### YOUR INSTRUCTIONS
Work out how many lines in the entries below include the word "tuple", and give only that figure.

### Records contained in a dataset
****

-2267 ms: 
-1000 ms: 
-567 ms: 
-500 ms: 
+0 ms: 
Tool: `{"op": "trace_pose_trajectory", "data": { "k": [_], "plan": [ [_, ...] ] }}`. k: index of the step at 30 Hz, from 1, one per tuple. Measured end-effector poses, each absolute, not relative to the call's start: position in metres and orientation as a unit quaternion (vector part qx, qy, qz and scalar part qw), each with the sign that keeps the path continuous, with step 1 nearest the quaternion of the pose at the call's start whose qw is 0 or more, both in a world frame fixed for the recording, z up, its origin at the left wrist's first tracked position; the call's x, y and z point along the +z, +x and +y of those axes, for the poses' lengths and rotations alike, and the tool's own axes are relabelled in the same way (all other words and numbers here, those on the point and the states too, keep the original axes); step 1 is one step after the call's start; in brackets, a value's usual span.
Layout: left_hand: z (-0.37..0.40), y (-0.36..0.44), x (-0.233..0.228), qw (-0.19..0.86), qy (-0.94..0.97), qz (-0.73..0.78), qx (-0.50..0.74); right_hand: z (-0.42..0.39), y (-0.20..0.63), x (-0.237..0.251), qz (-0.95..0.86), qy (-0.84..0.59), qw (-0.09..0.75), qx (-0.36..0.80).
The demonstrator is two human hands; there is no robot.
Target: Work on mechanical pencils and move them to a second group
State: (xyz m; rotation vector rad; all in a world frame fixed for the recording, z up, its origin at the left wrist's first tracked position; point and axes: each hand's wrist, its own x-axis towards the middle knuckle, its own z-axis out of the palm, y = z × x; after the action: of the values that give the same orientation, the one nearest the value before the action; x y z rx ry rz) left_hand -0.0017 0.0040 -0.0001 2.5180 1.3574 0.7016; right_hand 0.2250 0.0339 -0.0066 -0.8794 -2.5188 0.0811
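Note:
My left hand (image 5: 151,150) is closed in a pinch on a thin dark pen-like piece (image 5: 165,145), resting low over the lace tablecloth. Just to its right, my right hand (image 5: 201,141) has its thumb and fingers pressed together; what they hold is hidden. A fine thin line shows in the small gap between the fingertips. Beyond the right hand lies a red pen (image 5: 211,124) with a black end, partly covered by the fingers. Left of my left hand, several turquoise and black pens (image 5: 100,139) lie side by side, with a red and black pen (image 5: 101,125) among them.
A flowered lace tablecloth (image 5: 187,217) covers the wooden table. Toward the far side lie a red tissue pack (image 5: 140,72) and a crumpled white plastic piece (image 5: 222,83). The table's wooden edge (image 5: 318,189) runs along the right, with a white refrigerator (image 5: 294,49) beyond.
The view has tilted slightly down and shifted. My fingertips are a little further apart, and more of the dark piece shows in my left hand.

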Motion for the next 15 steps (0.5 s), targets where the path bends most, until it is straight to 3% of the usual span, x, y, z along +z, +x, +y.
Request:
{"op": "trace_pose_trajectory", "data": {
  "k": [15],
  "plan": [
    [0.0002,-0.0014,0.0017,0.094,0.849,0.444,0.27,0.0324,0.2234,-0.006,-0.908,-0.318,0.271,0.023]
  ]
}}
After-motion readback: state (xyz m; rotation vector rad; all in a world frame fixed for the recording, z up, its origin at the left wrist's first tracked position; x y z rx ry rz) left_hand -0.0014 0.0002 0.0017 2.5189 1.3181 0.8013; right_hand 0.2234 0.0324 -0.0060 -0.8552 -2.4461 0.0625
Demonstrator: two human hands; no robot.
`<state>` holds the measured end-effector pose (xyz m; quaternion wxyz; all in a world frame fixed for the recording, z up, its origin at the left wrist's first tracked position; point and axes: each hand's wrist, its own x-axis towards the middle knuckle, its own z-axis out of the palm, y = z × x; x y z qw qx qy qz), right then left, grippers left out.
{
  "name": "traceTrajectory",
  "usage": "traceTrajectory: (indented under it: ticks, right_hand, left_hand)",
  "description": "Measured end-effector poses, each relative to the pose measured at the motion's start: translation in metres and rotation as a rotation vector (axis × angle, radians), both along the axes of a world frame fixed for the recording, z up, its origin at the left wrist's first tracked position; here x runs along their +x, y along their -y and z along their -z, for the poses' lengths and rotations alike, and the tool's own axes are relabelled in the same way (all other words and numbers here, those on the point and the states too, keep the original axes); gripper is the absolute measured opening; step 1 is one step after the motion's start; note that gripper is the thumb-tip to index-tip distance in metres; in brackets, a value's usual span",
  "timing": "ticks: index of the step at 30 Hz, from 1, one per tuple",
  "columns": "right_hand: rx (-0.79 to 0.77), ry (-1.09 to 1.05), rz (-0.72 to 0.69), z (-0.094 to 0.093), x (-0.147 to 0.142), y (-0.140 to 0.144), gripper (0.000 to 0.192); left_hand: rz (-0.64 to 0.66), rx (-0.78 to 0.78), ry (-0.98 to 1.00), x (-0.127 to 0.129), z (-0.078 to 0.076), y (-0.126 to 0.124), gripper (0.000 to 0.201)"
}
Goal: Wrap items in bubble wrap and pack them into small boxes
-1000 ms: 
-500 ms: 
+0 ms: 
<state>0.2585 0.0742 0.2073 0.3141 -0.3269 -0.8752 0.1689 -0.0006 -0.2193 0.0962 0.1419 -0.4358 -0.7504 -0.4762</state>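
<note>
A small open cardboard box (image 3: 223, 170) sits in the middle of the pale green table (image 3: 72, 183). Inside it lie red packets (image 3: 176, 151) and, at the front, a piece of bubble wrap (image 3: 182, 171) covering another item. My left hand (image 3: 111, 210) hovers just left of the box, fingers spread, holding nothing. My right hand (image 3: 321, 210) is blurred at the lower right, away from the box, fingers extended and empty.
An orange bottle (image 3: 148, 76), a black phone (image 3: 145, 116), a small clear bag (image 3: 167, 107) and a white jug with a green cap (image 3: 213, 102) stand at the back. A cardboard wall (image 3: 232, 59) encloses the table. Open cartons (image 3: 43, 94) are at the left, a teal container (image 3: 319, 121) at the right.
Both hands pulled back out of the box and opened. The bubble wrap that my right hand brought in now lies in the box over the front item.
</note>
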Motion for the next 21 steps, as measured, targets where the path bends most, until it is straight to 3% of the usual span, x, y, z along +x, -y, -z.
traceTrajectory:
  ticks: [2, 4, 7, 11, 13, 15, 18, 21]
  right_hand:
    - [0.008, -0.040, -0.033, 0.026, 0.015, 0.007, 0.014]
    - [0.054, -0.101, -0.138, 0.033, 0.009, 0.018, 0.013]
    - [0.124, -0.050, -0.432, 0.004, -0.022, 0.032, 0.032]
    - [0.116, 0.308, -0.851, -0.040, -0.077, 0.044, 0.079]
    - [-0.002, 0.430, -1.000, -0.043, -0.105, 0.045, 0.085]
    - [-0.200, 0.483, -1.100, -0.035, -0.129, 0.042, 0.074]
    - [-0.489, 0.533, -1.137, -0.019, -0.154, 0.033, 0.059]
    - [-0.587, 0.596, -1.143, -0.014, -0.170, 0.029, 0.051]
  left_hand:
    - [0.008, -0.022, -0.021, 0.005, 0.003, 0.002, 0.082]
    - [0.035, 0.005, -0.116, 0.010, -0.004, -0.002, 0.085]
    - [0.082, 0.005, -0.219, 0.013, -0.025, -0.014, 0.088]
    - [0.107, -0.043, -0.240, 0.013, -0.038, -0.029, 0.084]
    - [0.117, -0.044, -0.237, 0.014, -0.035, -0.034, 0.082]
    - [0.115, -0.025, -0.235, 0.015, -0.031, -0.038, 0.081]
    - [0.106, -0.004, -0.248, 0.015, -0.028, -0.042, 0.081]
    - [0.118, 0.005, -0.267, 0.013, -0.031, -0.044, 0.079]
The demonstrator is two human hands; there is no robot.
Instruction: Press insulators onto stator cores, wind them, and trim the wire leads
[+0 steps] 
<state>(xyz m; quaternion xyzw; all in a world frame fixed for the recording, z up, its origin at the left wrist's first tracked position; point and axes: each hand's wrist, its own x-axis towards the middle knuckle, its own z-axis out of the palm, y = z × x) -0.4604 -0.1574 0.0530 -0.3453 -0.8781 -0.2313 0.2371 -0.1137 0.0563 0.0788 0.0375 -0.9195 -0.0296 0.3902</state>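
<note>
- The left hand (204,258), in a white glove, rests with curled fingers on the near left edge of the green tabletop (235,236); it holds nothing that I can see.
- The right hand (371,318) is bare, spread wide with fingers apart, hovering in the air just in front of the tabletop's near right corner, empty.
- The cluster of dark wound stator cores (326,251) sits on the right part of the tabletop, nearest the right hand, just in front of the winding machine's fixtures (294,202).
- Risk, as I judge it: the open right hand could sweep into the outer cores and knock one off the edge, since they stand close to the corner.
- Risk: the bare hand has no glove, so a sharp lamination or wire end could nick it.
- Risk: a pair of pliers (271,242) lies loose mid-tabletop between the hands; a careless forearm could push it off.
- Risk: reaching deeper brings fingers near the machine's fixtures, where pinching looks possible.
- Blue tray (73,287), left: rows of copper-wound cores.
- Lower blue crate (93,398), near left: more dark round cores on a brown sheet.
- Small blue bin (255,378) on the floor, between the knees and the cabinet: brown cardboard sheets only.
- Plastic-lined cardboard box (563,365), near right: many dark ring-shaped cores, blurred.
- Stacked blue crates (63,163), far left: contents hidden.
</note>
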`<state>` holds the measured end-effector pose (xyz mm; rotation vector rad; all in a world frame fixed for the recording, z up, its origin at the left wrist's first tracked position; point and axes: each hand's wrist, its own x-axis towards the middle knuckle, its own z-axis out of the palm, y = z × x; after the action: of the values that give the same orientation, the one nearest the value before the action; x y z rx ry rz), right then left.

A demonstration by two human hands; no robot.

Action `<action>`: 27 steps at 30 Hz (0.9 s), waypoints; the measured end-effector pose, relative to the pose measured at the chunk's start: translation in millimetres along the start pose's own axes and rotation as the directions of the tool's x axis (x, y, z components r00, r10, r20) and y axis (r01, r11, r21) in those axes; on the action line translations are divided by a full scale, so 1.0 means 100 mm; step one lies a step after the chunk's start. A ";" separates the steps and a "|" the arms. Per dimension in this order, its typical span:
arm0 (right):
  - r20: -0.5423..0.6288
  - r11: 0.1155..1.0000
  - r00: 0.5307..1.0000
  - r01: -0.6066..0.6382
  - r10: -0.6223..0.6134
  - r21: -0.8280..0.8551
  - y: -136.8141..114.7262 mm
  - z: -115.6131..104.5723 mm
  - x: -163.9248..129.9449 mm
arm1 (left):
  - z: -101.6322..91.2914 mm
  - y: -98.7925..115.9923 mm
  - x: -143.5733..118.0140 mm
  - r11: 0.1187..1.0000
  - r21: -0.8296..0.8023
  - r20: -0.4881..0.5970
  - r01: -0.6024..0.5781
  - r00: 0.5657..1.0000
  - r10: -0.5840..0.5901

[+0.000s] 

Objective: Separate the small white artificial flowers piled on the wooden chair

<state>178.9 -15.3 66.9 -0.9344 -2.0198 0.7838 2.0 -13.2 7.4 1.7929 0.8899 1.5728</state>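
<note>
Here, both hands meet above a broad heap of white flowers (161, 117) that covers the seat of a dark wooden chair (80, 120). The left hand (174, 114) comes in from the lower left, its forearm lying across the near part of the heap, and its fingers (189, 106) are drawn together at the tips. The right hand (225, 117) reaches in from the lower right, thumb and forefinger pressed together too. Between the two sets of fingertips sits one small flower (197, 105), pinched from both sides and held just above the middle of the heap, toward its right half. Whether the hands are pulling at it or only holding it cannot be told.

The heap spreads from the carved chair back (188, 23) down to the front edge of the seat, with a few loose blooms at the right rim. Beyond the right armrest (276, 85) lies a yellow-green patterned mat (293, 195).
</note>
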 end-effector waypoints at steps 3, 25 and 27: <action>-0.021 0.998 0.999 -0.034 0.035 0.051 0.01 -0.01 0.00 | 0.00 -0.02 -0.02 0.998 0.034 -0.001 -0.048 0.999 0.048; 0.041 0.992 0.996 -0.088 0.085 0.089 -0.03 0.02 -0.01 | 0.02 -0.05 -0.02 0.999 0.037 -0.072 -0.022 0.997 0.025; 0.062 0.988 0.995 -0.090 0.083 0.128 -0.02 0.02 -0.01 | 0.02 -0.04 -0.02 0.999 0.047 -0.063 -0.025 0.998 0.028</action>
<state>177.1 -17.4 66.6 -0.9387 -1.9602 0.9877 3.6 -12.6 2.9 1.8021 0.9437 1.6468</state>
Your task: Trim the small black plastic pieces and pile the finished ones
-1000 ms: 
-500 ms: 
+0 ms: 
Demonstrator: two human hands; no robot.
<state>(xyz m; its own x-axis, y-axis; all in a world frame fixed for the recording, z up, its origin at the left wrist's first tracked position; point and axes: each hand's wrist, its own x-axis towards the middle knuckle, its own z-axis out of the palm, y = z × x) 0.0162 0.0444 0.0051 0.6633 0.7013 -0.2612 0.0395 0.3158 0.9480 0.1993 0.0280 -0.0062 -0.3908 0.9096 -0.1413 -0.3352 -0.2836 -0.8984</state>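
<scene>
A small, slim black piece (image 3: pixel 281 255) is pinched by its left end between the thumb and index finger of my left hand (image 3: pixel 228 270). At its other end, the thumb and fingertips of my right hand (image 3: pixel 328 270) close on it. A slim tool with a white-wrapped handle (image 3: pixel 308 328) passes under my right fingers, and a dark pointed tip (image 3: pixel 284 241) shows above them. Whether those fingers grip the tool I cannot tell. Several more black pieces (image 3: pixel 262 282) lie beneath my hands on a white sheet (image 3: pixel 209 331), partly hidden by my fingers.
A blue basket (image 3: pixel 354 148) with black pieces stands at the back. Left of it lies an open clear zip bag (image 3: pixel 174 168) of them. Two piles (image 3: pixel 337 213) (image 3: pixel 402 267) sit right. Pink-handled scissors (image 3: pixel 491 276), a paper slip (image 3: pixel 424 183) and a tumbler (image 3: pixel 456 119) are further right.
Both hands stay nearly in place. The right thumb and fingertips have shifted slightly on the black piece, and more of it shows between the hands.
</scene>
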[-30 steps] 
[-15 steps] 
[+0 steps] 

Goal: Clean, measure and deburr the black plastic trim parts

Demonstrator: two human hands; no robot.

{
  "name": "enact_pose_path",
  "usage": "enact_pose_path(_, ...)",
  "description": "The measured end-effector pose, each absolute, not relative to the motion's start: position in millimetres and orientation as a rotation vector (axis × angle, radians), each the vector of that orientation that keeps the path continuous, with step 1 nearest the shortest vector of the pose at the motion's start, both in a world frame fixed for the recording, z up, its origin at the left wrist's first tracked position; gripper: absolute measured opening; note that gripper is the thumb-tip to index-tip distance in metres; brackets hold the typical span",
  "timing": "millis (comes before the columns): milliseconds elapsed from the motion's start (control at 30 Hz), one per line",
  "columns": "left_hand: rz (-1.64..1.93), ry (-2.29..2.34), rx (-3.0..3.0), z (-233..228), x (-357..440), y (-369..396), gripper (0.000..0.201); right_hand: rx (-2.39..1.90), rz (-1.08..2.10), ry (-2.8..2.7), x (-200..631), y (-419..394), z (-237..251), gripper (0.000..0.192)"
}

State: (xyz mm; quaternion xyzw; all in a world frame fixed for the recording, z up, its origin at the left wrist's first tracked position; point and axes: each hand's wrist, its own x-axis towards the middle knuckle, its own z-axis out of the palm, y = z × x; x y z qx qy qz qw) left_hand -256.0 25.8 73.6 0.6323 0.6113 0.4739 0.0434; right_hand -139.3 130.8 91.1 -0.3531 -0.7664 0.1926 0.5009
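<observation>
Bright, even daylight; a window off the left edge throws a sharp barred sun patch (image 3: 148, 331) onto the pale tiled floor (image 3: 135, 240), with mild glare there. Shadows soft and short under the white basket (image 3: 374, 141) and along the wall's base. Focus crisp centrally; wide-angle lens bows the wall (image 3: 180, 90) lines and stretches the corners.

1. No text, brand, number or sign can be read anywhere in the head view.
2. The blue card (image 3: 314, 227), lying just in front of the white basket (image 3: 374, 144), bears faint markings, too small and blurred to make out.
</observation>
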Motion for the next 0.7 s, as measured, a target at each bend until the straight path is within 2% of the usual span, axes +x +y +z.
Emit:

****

### RESULT FOR THIS TASK
2